Lisa erwartete ihn mit einem frechen Grinsen im Eingangsbereich der Justizvollzugsanstalt. In der einen Hand hatte sie orangefarbene Ordner – wohl die Bewerbungsunterlagen der drei Kandidaten. In der anderen Hand hielt sie einen Besucherausweis, den sie ihm sofort an die Jacke heftete. Dabei kam sie ihm so nah wie sonst kaum, es irritierte ihn.
„Du musst noch da vorne unterschreiben“, sagte sie und nickte in Richtung eines Schalters, hinter dem ein Sicherheitsbeamter interessiert zu ihnen herüberschaute.

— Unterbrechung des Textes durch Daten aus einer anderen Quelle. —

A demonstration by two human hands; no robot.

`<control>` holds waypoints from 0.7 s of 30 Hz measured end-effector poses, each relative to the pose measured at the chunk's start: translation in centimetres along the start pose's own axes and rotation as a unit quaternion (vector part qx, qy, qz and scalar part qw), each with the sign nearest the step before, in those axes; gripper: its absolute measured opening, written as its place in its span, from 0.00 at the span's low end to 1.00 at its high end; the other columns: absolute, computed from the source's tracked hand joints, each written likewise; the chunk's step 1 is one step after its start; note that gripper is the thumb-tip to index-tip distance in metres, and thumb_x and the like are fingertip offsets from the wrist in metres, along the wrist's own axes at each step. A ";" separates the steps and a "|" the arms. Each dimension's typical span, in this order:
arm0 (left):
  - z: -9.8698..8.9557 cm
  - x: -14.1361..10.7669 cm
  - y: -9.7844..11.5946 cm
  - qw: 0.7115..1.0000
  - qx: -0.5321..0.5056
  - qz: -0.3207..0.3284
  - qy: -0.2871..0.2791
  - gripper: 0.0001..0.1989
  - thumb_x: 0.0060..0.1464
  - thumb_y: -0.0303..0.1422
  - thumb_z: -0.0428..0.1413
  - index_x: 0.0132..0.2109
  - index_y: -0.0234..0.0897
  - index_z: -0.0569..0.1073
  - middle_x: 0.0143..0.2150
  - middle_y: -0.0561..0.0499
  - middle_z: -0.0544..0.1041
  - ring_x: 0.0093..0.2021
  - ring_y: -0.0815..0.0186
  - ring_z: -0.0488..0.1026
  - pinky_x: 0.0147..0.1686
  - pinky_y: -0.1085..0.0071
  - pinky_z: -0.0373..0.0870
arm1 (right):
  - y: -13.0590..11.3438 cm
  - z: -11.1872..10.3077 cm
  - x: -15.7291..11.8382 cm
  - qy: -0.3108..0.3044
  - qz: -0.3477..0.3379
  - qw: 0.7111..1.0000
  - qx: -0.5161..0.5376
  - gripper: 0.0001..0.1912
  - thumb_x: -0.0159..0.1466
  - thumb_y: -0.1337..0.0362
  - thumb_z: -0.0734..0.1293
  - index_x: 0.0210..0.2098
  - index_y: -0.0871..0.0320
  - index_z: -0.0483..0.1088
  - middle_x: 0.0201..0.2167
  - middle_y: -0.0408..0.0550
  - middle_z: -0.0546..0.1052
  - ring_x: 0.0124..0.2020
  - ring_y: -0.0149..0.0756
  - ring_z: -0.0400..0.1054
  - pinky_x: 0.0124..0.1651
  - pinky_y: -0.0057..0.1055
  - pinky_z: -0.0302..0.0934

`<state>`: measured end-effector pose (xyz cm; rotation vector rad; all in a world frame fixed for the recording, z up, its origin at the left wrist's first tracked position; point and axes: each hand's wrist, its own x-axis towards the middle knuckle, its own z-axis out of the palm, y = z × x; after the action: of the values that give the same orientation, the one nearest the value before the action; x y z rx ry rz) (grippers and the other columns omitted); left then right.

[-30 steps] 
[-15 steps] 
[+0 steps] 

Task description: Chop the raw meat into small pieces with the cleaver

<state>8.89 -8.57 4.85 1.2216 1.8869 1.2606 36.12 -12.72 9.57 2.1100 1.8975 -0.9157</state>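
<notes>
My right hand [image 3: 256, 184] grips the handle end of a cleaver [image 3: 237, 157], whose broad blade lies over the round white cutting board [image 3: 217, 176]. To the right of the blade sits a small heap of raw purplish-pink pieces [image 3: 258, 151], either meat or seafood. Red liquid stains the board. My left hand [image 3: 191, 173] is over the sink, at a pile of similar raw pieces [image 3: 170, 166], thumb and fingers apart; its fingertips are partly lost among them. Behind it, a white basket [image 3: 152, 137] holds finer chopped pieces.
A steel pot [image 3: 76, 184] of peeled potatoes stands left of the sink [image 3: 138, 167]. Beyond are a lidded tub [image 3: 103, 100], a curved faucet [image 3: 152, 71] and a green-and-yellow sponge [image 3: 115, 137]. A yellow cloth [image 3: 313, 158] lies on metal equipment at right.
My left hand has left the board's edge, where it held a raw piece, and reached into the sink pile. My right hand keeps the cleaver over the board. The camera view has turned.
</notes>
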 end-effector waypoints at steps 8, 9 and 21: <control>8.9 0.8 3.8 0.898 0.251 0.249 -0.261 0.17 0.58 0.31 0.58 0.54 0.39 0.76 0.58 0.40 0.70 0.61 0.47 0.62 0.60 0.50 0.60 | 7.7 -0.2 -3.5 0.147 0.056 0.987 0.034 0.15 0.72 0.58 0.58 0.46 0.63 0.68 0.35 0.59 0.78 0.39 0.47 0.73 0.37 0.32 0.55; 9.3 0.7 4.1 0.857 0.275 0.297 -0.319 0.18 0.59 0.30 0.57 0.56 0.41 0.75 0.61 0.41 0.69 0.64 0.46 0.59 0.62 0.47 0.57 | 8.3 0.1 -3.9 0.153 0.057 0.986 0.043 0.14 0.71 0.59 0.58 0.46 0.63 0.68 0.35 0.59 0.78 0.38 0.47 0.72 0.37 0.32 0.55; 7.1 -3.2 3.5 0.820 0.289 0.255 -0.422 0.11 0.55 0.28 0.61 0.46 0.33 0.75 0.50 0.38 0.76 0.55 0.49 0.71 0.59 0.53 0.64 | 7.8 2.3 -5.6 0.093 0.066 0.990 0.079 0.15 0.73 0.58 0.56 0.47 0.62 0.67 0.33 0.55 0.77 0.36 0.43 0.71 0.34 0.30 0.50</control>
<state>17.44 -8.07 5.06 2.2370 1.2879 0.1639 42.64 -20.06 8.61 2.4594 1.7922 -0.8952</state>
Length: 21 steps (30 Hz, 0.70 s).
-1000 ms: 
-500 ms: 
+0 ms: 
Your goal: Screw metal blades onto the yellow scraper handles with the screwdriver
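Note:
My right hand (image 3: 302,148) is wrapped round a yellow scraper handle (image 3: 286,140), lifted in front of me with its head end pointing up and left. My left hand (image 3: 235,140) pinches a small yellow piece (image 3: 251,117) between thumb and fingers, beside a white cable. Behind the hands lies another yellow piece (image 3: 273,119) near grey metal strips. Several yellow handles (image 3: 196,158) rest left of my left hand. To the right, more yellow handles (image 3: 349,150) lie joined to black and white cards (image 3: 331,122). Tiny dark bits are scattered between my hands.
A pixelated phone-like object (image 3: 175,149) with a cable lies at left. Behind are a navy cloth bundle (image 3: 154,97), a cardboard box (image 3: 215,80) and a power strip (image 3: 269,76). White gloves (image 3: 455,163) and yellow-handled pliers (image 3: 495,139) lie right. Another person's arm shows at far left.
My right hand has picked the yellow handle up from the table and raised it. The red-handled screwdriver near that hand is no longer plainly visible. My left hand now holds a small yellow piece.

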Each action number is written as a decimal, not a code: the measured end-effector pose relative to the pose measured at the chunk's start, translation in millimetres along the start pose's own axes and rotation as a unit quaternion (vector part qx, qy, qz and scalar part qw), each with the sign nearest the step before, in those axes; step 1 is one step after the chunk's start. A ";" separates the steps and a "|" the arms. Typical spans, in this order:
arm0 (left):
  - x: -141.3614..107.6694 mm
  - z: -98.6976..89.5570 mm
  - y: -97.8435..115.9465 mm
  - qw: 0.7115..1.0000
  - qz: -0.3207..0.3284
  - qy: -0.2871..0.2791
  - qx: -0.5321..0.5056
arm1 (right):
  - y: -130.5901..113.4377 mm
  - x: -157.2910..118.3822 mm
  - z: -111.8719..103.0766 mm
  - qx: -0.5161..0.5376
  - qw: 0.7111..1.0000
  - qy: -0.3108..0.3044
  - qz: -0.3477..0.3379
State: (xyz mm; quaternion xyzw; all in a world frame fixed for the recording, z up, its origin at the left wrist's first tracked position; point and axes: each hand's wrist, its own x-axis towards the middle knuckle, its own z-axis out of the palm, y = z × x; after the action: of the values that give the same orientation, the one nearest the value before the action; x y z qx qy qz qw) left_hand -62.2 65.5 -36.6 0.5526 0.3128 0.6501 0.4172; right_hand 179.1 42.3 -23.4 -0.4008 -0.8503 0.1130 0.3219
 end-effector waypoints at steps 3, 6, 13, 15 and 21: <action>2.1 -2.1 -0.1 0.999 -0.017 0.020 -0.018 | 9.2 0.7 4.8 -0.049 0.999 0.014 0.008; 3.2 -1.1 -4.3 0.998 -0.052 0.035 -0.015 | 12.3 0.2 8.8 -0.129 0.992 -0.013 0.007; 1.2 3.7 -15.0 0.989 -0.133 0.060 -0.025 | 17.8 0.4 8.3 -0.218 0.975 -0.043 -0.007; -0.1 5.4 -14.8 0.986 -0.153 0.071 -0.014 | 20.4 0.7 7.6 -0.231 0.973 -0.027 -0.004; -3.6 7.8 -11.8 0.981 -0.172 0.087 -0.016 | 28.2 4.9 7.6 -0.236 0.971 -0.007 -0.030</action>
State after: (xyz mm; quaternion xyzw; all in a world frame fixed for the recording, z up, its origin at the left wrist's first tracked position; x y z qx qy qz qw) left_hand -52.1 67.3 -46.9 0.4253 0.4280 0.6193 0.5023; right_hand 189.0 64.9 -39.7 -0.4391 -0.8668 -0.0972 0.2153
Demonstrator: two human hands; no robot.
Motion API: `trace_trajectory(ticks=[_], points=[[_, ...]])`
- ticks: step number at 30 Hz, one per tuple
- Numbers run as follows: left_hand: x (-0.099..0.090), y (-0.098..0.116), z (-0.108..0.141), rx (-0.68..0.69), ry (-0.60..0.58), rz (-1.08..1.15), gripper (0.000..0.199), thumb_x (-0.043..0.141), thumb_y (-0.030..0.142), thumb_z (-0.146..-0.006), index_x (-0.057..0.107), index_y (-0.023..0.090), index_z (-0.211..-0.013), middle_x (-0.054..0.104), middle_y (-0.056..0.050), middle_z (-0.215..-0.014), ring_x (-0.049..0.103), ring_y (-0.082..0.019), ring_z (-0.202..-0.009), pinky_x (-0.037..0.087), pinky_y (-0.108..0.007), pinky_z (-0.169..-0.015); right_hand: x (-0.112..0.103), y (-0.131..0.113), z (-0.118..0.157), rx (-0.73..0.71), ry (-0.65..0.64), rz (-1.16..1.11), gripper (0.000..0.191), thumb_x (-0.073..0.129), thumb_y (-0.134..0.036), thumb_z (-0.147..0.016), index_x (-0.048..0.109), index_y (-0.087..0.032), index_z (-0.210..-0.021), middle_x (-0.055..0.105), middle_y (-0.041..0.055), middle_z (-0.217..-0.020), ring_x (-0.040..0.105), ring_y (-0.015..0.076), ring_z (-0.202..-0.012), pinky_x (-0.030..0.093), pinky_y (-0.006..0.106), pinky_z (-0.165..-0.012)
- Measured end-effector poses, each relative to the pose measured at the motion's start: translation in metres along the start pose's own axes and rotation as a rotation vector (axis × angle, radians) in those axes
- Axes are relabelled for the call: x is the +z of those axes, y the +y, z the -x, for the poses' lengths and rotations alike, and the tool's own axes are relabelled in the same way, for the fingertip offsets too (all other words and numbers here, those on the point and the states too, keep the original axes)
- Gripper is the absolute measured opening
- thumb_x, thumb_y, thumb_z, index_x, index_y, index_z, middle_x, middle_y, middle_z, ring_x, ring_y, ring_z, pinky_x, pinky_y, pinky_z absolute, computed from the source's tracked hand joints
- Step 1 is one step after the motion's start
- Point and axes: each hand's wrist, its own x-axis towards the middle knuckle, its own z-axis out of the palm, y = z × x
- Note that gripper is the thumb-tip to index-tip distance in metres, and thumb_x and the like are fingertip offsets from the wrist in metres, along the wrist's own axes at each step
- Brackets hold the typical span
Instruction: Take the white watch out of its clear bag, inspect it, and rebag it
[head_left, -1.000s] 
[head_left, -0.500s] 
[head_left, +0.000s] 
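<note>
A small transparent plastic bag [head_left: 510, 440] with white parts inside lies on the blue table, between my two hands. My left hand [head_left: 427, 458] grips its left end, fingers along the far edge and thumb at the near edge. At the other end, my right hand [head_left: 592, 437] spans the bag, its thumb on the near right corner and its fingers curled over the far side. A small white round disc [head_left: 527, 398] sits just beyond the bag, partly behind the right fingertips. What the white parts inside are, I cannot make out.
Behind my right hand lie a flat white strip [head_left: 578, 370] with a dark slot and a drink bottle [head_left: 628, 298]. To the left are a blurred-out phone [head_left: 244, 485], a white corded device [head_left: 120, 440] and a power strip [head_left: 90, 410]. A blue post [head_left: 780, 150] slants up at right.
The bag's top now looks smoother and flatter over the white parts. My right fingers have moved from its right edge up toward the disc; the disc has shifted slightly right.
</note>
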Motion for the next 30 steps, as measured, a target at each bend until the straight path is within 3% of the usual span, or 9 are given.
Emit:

„Ja, mache ich gleich“, brummte er, „aber erst erzählst du mir, was ich hier soll.“
Sie setzte ihr ernstes Gesicht auf. „Vor ein paar Wochen kam ein Beschluss heraus, der es ermöglicht, unter gewissen Umständen verurteilten Straftätern ihre Gefängnisstrafe zu erlassen. Eine Voraussetzung ist, dass sie über Fähigkeiten verfügen, die dem Staat von Nutzen sind.“
„Aha, und Computerhacken gehört dazu.“ Er musste sich ziemlich abweisend angehört haben, denn Lisa nahm einen Schritt Abstand und schaute zu ihm hoch. Diesen Ausdruck in ihrem Gesicht kannte er auch schon: Ein Gewitter zog auf.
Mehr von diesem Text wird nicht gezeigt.